The Privacy Act Review Report proposes enshrining a principle that recognises the best interests of the child and recommends the introduction of a Children’s Online Privacy Code modelled on the United Kingdom’s Age Appropriate Design Code. It is recommended that a Children’s Online Privacy Code apply to online services that are likely to be accessed by children. The requirements of the code would assist entities by clarifying the principles-based requirements of the Privacy Act in more prescriptive terms and provide guidance on how the best interests of the child should be upheld in the design of online services. For example, assessing a child’s capacity to consent, limiting certain collections, uses and disclosures of children’s personal information, default privacy settings, enabling children to exercise privacy rights, and balancing parental controls with a child’s right to autonomy and privacy.
The requirements of the Code could also address whether entities need to take reasonable steps to establish an individual’s age with a level of certainty that is appropriate to the risks, for example by implementing age assurance mechanisms.
More support and resources for families
While the Government and our online safety regulator will continue working with industry on this challenge, tools are already available to prevent children accessing pornography online.
The Government supports the eSafety Commissioner’s work in developing practical advice for parents, carers, educators and the community about safety technologies. These products include online resources such as fact sheets, advice and referral information, and regular interactive webinars. These resources are freely available through the eSafety Commissioner’s website at: www.eSafety.gov.au. The Roadmap proposes the establishment of an Online Safety Tech Centre to support parents, carers and others to understand and apply safety technologies that work best for them. The Government has sought further advice from the eSafety Commissioner about this proposal to inform further consideration.
The Roadmap also recommends that the Government: • fund eSafety to develop new, evidence-based resources about online pornography for educators, parents and children; and • develop industry guidance products and further work to identify barriers to the uptake of safety technologies such as internet filters and parental controls.
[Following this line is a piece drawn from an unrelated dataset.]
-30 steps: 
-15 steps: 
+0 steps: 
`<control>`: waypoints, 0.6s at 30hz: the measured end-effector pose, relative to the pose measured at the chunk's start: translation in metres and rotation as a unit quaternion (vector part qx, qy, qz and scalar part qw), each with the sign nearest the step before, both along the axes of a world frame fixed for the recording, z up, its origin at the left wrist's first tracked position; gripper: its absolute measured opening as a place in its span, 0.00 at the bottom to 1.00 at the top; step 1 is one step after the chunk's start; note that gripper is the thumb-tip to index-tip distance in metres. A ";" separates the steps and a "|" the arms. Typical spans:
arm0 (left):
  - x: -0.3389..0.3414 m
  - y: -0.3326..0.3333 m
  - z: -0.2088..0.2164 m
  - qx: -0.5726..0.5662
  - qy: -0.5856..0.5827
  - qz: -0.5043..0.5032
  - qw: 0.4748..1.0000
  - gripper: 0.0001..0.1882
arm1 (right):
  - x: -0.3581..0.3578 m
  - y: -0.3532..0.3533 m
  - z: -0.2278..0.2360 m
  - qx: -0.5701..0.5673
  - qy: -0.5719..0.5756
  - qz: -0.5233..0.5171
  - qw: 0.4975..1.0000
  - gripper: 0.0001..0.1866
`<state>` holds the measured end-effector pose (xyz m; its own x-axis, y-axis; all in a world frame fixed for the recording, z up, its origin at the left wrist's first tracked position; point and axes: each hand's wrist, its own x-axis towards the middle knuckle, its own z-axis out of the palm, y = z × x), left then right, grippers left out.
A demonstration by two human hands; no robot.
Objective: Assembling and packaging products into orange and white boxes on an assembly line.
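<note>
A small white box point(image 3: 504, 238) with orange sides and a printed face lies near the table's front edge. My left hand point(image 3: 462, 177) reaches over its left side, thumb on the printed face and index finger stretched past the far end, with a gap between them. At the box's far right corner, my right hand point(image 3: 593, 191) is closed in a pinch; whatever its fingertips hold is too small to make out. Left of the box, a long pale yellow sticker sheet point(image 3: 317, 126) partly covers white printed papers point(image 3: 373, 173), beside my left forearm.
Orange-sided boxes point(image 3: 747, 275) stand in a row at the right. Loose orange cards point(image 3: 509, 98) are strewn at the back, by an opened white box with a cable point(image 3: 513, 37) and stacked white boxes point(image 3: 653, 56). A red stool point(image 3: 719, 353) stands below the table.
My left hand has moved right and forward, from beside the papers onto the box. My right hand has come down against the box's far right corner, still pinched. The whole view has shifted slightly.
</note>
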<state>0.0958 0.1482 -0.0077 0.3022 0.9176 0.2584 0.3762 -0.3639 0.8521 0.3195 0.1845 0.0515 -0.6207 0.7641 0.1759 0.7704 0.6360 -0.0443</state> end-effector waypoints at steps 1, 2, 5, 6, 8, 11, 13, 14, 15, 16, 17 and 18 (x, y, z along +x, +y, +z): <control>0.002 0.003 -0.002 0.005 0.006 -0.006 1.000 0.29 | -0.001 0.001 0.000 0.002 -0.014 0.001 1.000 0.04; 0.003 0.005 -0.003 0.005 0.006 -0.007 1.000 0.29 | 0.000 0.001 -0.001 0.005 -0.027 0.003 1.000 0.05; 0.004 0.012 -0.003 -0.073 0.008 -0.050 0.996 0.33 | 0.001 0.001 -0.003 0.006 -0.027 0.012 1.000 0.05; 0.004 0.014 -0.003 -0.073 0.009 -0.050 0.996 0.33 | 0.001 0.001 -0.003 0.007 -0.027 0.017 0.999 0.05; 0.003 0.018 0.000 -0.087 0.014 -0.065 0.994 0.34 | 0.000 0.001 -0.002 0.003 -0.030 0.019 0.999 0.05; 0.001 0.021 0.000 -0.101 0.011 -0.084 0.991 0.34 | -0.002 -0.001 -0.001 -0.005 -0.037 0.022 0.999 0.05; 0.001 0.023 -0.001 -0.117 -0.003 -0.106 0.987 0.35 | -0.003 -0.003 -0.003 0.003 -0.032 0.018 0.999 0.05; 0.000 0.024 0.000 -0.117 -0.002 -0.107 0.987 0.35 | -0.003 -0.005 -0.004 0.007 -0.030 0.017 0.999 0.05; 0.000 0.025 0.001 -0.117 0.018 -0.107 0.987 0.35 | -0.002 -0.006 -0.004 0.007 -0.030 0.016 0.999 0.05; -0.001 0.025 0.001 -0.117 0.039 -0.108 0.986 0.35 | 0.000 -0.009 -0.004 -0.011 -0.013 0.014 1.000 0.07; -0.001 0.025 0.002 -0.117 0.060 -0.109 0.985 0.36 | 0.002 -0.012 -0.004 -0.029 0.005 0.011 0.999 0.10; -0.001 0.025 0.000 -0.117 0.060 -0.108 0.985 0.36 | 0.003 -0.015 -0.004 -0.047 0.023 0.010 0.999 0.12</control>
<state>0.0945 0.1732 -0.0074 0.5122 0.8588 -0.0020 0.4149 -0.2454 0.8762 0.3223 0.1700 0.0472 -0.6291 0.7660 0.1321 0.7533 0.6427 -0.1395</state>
The Government supports these recommendations. In the 2023-24 Budget the Government provided eSafety with an additional $132.1 million over four years to improve online safety, increasing base funding from $10.3 million to $42.5 million per year. This ongoing and indexed funding provides Australia’s online safety regulator with funding certainty, allowing long term operational planning, more resourcing for its regulatory processes, and to increase education and outreach.
The eSafety Commissioner works closely with Communications Alliance – an industry body representing the communications sector – to provide the Family Friendly Filter program. Under this program, internet filtering products undergo rigorous independent testing for effectiveness, ease of use, configurability and availability of support prior to certification as a Family Friendly Filter. Filter providers must also agree to update their products as required by eSafety, for example where eSafety determines, following a complaint, that a specified site is prohibited under Australian law.